M. Jean François-Poncet, président, a jugé qu'il serait extraordinairement grave que le Sénat se désintéresse de l'aménagement du territoire, tout en soulignant que la Haute Assemblée se devait de faire preuve d'« esprit civique » dans une période particulièrement difficile pour les finances publiques, mais que sans demander des augmentations des crédits, la commission devait axer ses recommandations sur les aspects non budgétaires du dossier, tels que la publication des décrets d'application de la loi d'orientation, la péréquation des ressources entre régions riches et moins favorisées et l'élaboration du schéma national d'aménagement du territoire. Sur ce dernier point, il a jugé l'élaboration du schéma très difficile sans la prise en compte des schémas sectoriels et rappelé que les choix retenus seraient en tout état de cause, sanctionnés par le vote d'une loi.

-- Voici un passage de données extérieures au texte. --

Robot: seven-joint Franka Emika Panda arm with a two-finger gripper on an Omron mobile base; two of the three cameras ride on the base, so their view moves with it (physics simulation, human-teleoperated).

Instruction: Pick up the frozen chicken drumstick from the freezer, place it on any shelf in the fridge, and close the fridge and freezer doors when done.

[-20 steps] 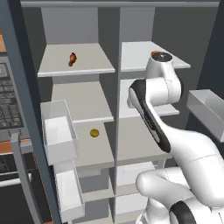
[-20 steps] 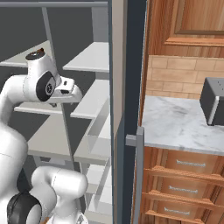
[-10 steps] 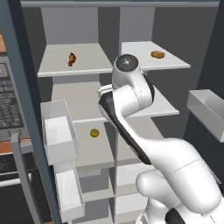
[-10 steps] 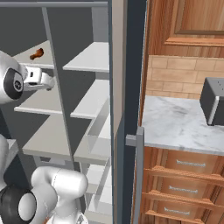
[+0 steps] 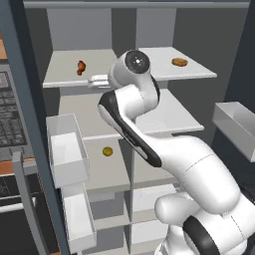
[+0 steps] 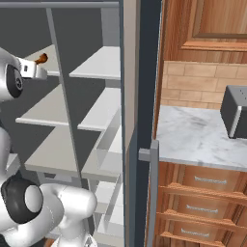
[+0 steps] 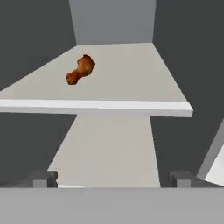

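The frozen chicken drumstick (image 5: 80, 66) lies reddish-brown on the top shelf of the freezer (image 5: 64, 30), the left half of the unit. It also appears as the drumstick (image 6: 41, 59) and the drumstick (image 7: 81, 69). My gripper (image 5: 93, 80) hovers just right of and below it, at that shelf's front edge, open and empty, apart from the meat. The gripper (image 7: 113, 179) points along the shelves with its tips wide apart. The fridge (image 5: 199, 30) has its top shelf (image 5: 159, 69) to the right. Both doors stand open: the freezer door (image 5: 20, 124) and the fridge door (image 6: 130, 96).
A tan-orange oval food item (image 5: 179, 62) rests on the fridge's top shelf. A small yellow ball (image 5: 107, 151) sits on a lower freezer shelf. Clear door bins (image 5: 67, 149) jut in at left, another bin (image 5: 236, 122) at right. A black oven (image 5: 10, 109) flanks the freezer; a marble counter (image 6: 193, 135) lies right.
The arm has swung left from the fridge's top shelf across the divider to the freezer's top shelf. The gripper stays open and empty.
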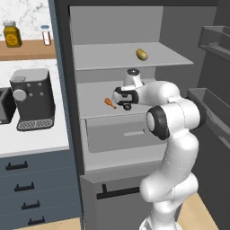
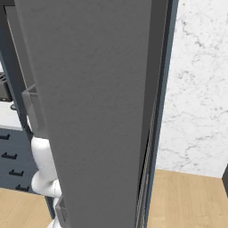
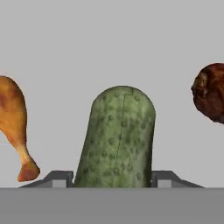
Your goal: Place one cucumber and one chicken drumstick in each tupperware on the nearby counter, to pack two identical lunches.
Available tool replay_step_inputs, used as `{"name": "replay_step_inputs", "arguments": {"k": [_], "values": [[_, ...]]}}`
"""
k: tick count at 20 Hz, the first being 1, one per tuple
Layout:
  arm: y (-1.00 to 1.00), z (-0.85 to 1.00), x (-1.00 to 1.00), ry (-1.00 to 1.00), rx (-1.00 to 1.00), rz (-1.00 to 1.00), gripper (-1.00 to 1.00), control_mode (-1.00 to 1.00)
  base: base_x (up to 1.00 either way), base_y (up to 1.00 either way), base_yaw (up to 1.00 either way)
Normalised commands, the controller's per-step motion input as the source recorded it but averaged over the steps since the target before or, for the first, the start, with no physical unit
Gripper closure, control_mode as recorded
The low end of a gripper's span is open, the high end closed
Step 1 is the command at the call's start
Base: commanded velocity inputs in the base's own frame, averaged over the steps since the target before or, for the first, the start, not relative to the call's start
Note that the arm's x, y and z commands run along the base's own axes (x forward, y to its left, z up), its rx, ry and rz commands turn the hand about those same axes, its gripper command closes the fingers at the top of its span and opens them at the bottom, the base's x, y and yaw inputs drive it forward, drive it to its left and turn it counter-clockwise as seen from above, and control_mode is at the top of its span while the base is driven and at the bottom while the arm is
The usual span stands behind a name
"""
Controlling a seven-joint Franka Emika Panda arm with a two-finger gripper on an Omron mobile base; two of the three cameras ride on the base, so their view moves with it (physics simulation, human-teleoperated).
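Observation:
My gripper (image 1: 120,99) reaches into the open fridge over its middle shelf (image 1: 94,101). In the hand view the cucumber (image 3: 117,140), green and bumpy, stands between my two fingertips (image 3: 61,177), which press against its sides. An orange-brown chicken drumstick (image 3: 13,127) lies to its left, apart from it. A darker red-brown drumstick (image 3: 212,94) lies to its right. In the left base view the orange drumstick (image 1: 109,103) shows just left of the hand. The tupperware is out of view.
A yellowish rounded food (image 1: 142,54) sits on the upper fridge shelf. A drawer (image 1: 121,132) lies below the middle shelf. A coffee machine (image 1: 31,99) stands on the white counter (image 1: 27,139) at left. The fridge door (image 2: 98,111) blocks the right base view.

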Motion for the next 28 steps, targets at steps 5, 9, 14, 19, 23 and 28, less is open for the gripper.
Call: {"name": "replay_step_inputs", "arguments": {"k": [5, 9, 14, 19, 23, 28], "values": [[-0.12, 0.23, -0.99, -0.09, 0.02, 0.0, 1.0, -1.0, 0.0, 0.0, 0.0], [-0.05, 0.76, -0.82, 0.02, 0.0, 0.0, 1.0, -1.0, 0.0, 0.0, 0.0], [0.0, 1.0, -0.54, 0.29, -0.03, 0.03, 1.0, -1.0, 0.0, 0.0, 0.0], [0.0, 0.47, -0.83, 0.26, -0.03, 0.06, 1.0, -1.0, 0.0, 0.0, 0.0], [-0.08, -0.33, -1.0, 0.01, 0.0, 0.01, 1.0, -1.0, 0.0, 0.0, 0.0], [-0.03, -0.33, -0.99, -0.03, 0.0, 0.0, 1.0, -1.0, 0.0, 0.0, 0.0]]}}
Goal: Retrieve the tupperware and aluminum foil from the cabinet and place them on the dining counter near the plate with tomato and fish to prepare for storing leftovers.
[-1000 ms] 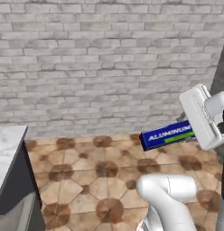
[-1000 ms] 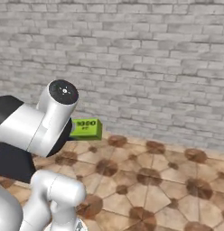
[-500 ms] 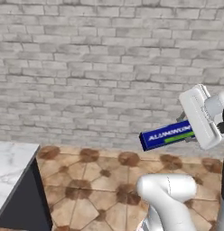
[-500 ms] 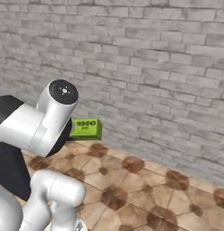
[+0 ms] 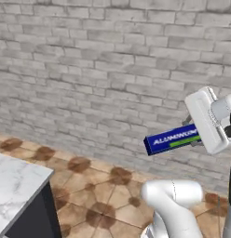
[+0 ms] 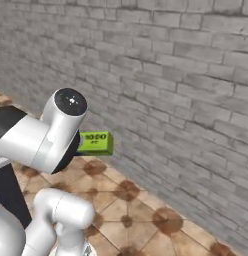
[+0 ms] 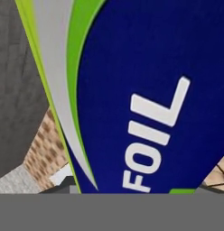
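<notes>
A: Where's the foil box [image 5: 172, 139] and which way does it point?

B: Up in the air, well above the tiled floor [image 5: 103, 195], in front of the brick wall [image 5: 89, 79]. Long axis near level, slightly tilted. In the left base view the free blue end sticks out to the left, away from the hand, a bit lower than the held end. In the right base view its green end [image 6: 95, 143] pokes out to the right from behind the arm's round joint [image 6: 70, 102].

A: Lettering?

B: White text along the blue side; the hand view reads "FOIL" [image 7: 154, 140] close up, w/ green and grey curved stripes beside it.

A: Anything diff vs a sec ago?

B: Whole pic has shifted, so the camera moved w/ the base. Wall looks nearer and more angled; a white marble bench corner [image 5: 15, 186] w/ a dark side sits at lower left. Box keeps the same spot and tilt rel. to the hand.

A: Jaws?

B: Gripper [image 5: 194, 135] clamped on the box, jaws partway apart across its width, holding it near the right end. Nothing else touches the box.
</notes>
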Controlling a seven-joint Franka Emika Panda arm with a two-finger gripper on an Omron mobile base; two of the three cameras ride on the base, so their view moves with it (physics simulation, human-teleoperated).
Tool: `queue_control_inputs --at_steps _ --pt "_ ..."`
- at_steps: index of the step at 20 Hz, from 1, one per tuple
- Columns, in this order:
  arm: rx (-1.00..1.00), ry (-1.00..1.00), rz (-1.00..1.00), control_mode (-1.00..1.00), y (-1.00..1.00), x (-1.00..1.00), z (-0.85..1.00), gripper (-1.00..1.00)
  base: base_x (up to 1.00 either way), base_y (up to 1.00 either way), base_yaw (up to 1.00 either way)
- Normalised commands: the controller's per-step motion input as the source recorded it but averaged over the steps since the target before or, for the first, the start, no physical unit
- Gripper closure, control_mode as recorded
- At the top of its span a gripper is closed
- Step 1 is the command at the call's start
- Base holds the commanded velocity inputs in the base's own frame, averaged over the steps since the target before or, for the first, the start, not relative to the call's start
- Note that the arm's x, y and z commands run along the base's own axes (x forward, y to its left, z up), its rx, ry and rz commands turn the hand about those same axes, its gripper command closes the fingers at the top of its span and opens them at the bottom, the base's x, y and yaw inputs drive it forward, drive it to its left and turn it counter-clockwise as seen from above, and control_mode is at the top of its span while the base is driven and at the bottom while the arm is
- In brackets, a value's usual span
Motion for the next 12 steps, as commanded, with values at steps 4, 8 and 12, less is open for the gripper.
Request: queue_control_inputs --at_steps 4,8,12 --pt "0.00 0.00 0.00 1.00 0.00 0.00 0.00 1.00 1.00 0.00 0.52" --pt "0.00 0.00 0.00 1.00 0.00 0.00 0.00 1.00 1.00 0.00 0.55" --pt "0.00 0.00 0.00 1.00 0.00 0.00 0.00 1.00 1.00 0.00 0.57"
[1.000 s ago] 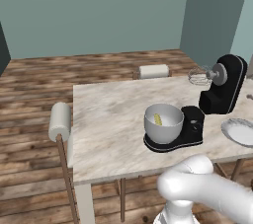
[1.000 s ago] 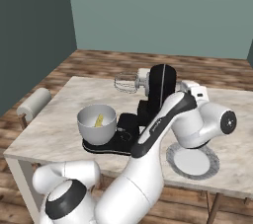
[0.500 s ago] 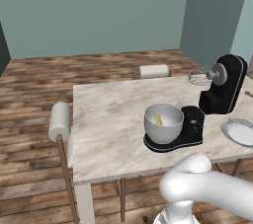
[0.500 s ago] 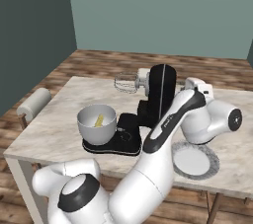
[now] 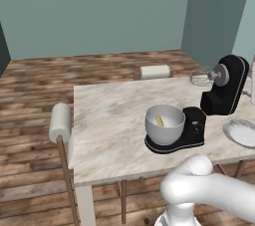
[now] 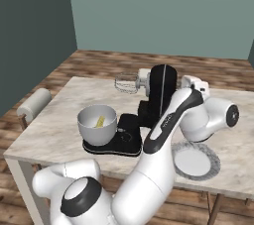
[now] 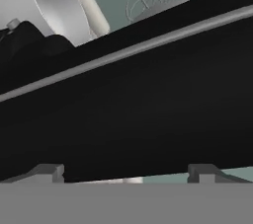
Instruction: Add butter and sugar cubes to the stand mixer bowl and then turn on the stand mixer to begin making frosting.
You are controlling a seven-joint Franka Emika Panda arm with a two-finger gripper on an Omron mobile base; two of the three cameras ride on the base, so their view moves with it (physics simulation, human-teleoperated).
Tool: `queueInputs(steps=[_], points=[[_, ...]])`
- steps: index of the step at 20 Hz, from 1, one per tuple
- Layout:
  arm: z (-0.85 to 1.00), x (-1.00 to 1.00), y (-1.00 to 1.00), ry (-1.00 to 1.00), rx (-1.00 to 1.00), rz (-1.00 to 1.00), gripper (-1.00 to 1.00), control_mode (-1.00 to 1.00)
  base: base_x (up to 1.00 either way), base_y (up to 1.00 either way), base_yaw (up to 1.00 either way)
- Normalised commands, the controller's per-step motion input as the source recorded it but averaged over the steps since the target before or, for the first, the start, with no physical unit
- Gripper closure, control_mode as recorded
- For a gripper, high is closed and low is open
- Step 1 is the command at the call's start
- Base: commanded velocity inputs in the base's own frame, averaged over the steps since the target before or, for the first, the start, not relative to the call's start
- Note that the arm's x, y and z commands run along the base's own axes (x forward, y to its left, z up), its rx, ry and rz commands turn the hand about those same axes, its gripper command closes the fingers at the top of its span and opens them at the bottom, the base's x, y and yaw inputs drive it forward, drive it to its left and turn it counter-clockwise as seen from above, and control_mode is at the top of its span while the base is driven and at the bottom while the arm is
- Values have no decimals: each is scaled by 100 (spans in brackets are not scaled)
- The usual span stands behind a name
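Note:
The black stand mixer [image 6: 161, 95] stands on the marble table with its head tilted up and its wire whisk [image 6: 126, 83] raised. Its silver bowl [image 6: 97, 124] sits on the flat base, and the pale-yellow butter [image 6: 99, 121] lies inside it. From the other side I see the same mixer [image 5: 224, 88], bowl [image 5: 164, 123] and butter [image 5: 159, 120]. My arm [image 6: 171, 120] reaches round the mixer's right side. My gripper [image 7: 126, 174] is open, its tips wide apart, right up against the mixer's black body [image 7: 148, 104]. The sugar cubes are out of view.
A shallow grey-white plate [image 6: 193, 159] lies on the table right of the mixer, under my forearm. Chairs with padded roll backs stand at the far side [image 5: 154, 71] and the left end [image 5: 61, 120]. The table edge [image 5: 119, 172] runs close in front.
The arm's elbow has shifted slightly to the right. The hand stays beside the mixer and the jaws stay wide. Bowl, butter and plate have not moved.

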Motion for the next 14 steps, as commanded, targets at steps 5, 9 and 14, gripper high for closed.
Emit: queueInputs(steps=[5,9,14], points=[[0,0,45,0,0,1,-100,-100,0,0,0],[0,0,45,0,0,2,-100,-100,0,0,0],[0,0,77,0,-1,5,-100,-100,0,0,0]])
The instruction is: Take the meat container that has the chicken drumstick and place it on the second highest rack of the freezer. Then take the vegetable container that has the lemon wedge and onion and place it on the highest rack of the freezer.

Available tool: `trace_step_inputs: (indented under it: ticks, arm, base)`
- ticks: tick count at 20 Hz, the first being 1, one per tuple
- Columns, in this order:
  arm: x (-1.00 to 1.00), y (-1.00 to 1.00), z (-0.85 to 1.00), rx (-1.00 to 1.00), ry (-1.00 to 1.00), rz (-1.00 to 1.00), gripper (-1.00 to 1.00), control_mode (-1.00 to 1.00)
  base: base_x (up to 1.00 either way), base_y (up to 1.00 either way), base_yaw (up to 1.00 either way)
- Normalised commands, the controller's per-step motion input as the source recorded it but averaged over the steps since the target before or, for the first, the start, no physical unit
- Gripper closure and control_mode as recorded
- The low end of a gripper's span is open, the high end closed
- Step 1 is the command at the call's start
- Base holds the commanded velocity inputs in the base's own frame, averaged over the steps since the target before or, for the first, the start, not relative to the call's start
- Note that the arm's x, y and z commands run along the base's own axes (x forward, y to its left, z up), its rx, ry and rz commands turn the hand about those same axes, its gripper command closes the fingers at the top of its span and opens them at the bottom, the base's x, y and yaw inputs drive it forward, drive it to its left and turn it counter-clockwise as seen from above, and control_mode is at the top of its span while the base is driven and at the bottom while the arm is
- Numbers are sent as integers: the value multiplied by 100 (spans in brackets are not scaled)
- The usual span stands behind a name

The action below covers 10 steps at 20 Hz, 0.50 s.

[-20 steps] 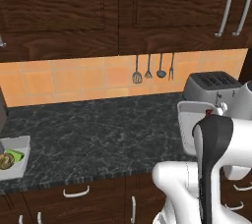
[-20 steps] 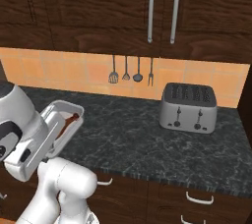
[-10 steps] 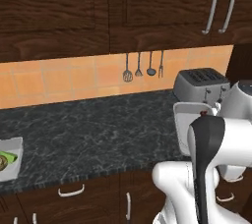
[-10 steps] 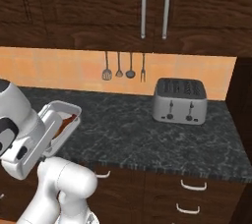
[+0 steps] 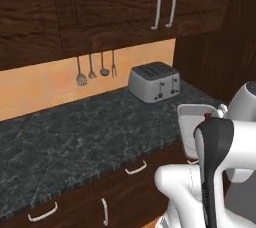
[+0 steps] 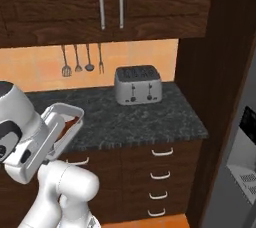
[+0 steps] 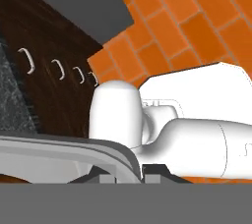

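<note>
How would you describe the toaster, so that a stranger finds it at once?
Look at the dark speckled counter under the wooden cupboards. Near its right end, by the orange wall, stands the toaster: a silver box with slots on top, the sole appliance there, right of the hanging utensils.

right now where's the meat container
The meat container is held up by the shut gripper at the arm's end, lower left in the right base view, tilted, in front of the counter left of the toaster.

Home kitchen: dark wood cupboards [image 6: 110, 2], orange tile backsplash [image 5: 50, 84], hanging utensils [image 6: 82, 59], toaster [image 6: 137, 84] at back edge of speckled black table [image 5: 75, 137], drawers [image 6: 160, 172] beneath.
</note>
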Motion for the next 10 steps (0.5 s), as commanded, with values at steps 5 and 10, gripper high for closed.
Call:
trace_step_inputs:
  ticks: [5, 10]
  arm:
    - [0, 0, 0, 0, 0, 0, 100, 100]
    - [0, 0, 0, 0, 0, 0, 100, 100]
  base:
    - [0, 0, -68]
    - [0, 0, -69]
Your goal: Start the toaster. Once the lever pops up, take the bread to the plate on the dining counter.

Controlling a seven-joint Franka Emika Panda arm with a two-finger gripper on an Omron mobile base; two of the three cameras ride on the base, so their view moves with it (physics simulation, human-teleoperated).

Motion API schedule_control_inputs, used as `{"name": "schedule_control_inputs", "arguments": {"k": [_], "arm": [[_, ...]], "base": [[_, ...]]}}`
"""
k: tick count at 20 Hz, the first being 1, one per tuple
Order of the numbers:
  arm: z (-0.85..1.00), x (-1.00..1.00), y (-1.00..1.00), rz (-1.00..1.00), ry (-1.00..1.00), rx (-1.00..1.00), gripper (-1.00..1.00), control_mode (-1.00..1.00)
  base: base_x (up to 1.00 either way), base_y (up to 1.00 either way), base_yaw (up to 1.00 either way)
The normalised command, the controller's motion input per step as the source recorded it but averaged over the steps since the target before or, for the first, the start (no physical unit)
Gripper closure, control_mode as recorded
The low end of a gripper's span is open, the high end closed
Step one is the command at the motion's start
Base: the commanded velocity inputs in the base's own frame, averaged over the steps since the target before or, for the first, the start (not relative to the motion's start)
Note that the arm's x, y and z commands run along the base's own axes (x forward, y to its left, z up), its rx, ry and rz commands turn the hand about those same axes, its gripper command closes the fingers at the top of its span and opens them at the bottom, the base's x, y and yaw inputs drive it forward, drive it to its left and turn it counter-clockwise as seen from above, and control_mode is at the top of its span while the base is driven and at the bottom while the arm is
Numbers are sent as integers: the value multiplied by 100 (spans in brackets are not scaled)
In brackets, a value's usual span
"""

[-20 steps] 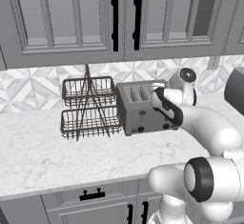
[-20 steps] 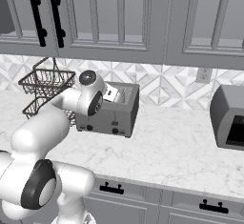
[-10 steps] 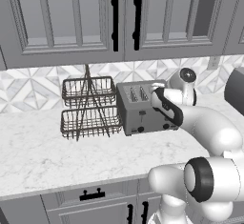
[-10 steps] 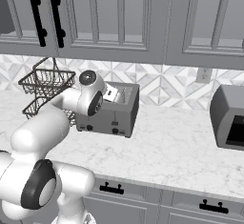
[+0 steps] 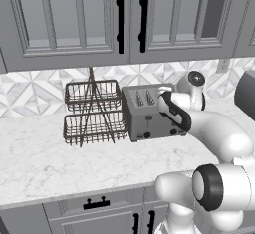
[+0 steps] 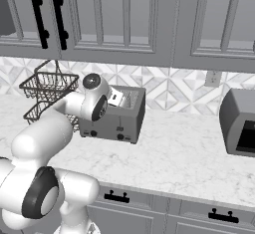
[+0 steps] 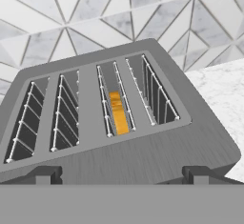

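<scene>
The grey brushed-metal toaster (image 5: 149, 112) (image 6: 117, 119) stands on the marble worktop against the tiled wall. In the hand view I look down on the toaster (image 7: 143, 156) from just above its front edge. The golden-orange bread (image 7: 117, 112) sits low in the third slot from the left. My gripper (image 7: 123, 174) hovers over the toaster's top, open wide, with one dark fingertip (image 7: 47, 173) on each side and nothing between them. The plate and the dining counter are out of view.
A two-tier wire basket rack (image 5: 92, 111) (image 6: 48, 86) stands just left of the toaster. A grey boxy appliance (image 6: 240, 122) sits at the far right of the worktop. Wall cabinets (image 5: 119, 19) hang above, and a wall outlet (image 6: 212, 78) is on the backsplash.
</scene>
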Motion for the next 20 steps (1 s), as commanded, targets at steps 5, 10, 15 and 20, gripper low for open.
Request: {"name": "schedule_control_inputs", "arguments": {"k": [5,10,15,20], "arm": [[0,0,0,0,0,0,-100,-100],[0,0,0,0,0,0,-100,-100],[0,0,0,0,0,0,-100,-100],[0,0,0,0,0,0,-100,-100]], "base": [[0,0,0],[0,0,0],[0,0,0],[0,0,0]]}}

Il a conclu que le Sénat devait, tout en veillant à faire preuve d'esprit de responsabilité, persévérer dans son rôle de précurseur en matière d'aménagement du territoire et continuer à s'exprimer, de sorte que les priorités à l'horizon de 2015 ne soient pas perdues de vue.

Il a annoncé, dans cette perspective, que la commission entendrait prochainement le ministre de l'équipement, du logement, des transports et du tourisme ainsi que le président de la SNCF, à propos du projet de contrat de plan à conclure entre l'État et la SNCF. Il a, en outre, souhaité que les résultats de l'audit établi à la demande de l'association nationale des élus régionaux (ANER) puissent être communiqués à la commission.

Évoquant, par ailleurs, la question du maintien des services publics en zone rurale, dont il a jugé nécessaire la polyvalence, il a considéré que les calculs de rentabilité des services publics et la recherche des complémentarités entre les uns et les autres devraient être recherchés au niveau de chaque département

Sur proposition de son rapporteur, la commission a émis un avis favorable à l'adoption des crédits inscrits au budget de l'aménagement du territoire dans le projet de loi de finances pour 1996.